The underlying Firefox issue has been assigned, so I'm reopening this issue and bumping it to high priority, at least until I test to see if I can still reproduce the problem and then add a comment to the Bugzilla issue. I'd love to get rid of my Firefox disclaimer.

ctm commented 1 month ago

The problem is still there. I logged in to craftpoker.com as deadhead on Brave and dh2 on Firefox, closed my laptop, restarted my DSL modem (I no longer have a separate wireless access point), then, after it had restarted, I opened my laptop and tried to send a message from both. Brave took a little while to come back, but it did come back, whereas Firefox immediately spit out a completely useless error message in user-visible alert with the explanation in the console.

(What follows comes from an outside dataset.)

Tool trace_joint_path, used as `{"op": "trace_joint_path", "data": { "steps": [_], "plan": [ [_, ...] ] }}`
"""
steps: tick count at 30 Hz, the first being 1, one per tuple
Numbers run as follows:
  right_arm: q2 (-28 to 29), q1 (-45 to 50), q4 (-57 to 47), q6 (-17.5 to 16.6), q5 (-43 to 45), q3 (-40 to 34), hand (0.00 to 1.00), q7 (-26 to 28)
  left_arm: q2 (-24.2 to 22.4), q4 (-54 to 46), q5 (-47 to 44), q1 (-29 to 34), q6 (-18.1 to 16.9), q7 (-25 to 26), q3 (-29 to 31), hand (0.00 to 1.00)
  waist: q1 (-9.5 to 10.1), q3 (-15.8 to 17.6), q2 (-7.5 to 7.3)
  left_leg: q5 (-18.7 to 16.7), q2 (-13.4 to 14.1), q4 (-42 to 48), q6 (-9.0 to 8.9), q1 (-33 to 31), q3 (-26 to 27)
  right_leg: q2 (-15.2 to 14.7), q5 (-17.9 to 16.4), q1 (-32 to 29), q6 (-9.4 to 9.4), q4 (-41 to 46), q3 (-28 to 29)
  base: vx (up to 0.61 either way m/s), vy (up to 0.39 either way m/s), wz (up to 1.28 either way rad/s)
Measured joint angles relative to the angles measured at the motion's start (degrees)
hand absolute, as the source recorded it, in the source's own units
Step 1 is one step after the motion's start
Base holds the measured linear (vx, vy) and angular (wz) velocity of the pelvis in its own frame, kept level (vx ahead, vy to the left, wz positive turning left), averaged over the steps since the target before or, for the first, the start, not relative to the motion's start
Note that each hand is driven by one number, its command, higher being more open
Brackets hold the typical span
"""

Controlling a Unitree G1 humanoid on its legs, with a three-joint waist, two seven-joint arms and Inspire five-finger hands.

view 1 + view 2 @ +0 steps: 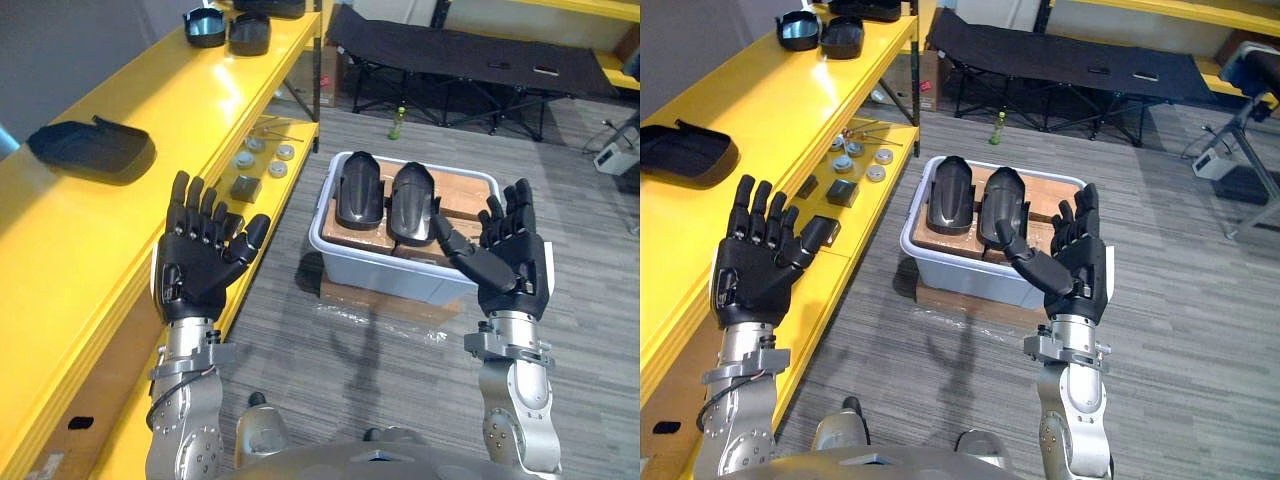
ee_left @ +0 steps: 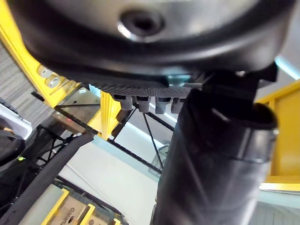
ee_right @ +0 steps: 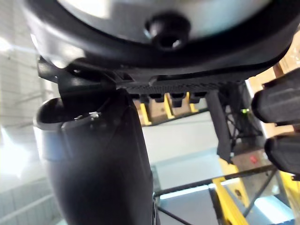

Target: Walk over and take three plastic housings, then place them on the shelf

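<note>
Two black plastic housings (image 1: 360, 187) (image 1: 411, 202) lie side by side on cardboard in a grey bin (image 1: 372, 268) on the floor ahead. A third black housing (image 1: 92, 146) rests on the yellow shelf (image 1: 60, 250) at the left, and two more (image 1: 205, 27) (image 1: 249, 33) sit at its far end. My left hand (image 1: 196, 256) is raised beside the shelf's edge, fingers straight and spread, holding nothing. My right hand (image 1: 510, 255) is raised near the bin's right side, also open and empty.
Small round metal parts (image 1: 262, 154) and a grey block (image 1: 245, 187) lie on the shelf's lower level. A black folding cot (image 1: 470, 55) stands behind the bin, with a green bottle (image 1: 398, 122) on the floor. The bin rests on a cardboard box (image 1: 385, 298).
</note>
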Motion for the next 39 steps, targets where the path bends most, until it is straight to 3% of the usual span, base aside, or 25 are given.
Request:
{"op": "trace_joint_path", "data": {
  "steps": [4,10,17,31,36,39],
  "plan": [
    [0.2,-1.8,2.0,0.4,0.1,2.6,1.00,-1.7,0.1,-0.2,2.5,-0.6,-0.5,-1.3,0.6,1.00,0.27,-0.1,-0.55,-0.6,-2.9,-0.5,0.63,1.0,1.2,-2.4,1.9,-0.7,2.79,0.1,1.7,0.08,0.097,-0.18],
    [1.9,-2.9,5.0,2.6,0.3,4.2,1.00,-2.3,1.4,-2.7,4.7,-5.1,-2.3,-1.2,1.6,1.00,0.19,-0.2,-0.63,-2.4,-3.5,-0.5,1.27,2.0,1.1,-2.7,5.7,-0.6,1.91,-0.7,1.6,0.02,0.084,-0.16],
    [2.4,-2.1,5.4,2.6,-2.9,4.1,1.00,-1.0,1.8,-3.3,4.6,-6.6,-2.4,0.0,2.3,1.00,0.12,-0.7,-1.54,-3.3,-6.5,-2.3,2.20,2.1,-0.4,-4.4,8.4,-0.3,2.49,-4.1,1.1,-0.03,0.071,-0.09],
    [2.3,-2.2,5.4,6.2,-2.8,5.0,1.00,-0.5,1.7,-2.6,4.6,-5.8,-2.1,-0.1,1.6,1.00,0.06,-1.1,-2.17,1.4,-7.5,-9.9,2.29,5.3,-1.2,-4.3,8.8,1.1,2.37,-6.0,0.0,-0.01,-0.013,0.02],
    [1.9,-2.3,5.7,7.1,-2.9,7.2,1.00,1.4,1.5,-1.7,4.6,-5.4,-1.1,-0.1,0.5,1.00,0.08,-1.1,-2.20,4.6,-8.0,-14.5,2.14,6.8,-1.2,-4.3,8.6,1.0,2.26,-7.2,-0.5,-0.04,-0.022,0.01],
    [0.7,-2.3,6.1,7.1,-10.7,10.3,1.00,0.7,1.5,-1.6,4.7,-5.3,-0.6,-0.9,-0.5,1.00,0.14,-1.1,-2.33,6.0,-8.1,-16.8,2.20,8.2,-0.7,-4.4,8.0,0.7,1.85,-7.0,-0.5,-0.06,-0.007,-0.09]
  ]
}}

Here's the alert that a user would see:

Screenshot 2024-05-04 at 06 28 36

and here's the much more readable explanation in the Firefox console:

Screenshot 2024-05-04 at 06 29 03
ctm commented 1 month ago

FWIW, 300.mb2-web.js is an artifact of the stack that I use, which uses yarn to package up all the WASM and JavaScript that makes up mb2's front-end. It's almost all WASM that comes from Rust with a tiny bit of JavaScript glue that I've written myself as well as the uikit and dragee JavasScript packages and anything generated from about a dozen developer dependencies. Since 300.mb2-web.js is minimized, mentioning n and line 1 doesn't really point out much. There is probably a way I could build so that file isn't minimized, but I certainly don't know it off the top of my head. That aspect of my stack is opaque to me.

ctm commented 1 month ago

I'm stripping this of high priority for now. I'm also stripping bug, because it's not mb2's bug.